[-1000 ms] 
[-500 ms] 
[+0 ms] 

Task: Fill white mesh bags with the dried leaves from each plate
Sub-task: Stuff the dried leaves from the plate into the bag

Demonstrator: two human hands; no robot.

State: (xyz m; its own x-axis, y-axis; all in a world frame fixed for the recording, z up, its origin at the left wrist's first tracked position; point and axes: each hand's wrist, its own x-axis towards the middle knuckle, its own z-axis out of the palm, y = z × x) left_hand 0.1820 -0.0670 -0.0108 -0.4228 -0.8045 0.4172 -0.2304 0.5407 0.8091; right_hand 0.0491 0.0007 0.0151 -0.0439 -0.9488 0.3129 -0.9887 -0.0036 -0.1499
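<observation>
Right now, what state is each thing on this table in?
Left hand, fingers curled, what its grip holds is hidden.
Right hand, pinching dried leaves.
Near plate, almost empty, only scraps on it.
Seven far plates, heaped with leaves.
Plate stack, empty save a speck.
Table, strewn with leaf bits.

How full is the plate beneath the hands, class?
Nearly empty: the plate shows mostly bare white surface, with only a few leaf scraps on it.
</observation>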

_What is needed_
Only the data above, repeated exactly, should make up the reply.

_Response to the exercise_
[-1000 ms] 
[-500 ms] 
[+0 ms] 

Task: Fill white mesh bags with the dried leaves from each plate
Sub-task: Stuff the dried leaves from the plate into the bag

Demonstrator: two human hands; no robot.

State: (xyz m; its own x-axis, y-axis; all in a world frame fixed for the recording, z up, its origin at the left wrist's first tracked position; point and axes: each hand's wrist, its own x-axis towards the middle knuckle, its own z-axis out of the palm, y = z × x) left_hand 0.1820 -0.0670 -0.0108 -0.4228 -0.8045 0.4172 -0.2304 0.5407 0.8091; right_hand 0.0491 0.0007 0.0151 -0.0439 -0.9488 0.3129 -0.9887 -0.0036 -0.1499
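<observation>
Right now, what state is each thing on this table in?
Left hand, fingers curled, what its grip holds is hidden.
Right hand, pinching dried leaves.
Near plate, almost empty, only scraps on it.
Seven far plates, heaped with leaves.
Plate stack, empty save a speck.
Table, strewn with leaf bits.

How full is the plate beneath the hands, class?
Nearly empty: the plate shows mostly bare white surface, with only a few leaf scraps on it.
</observation>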

This output has been given in full.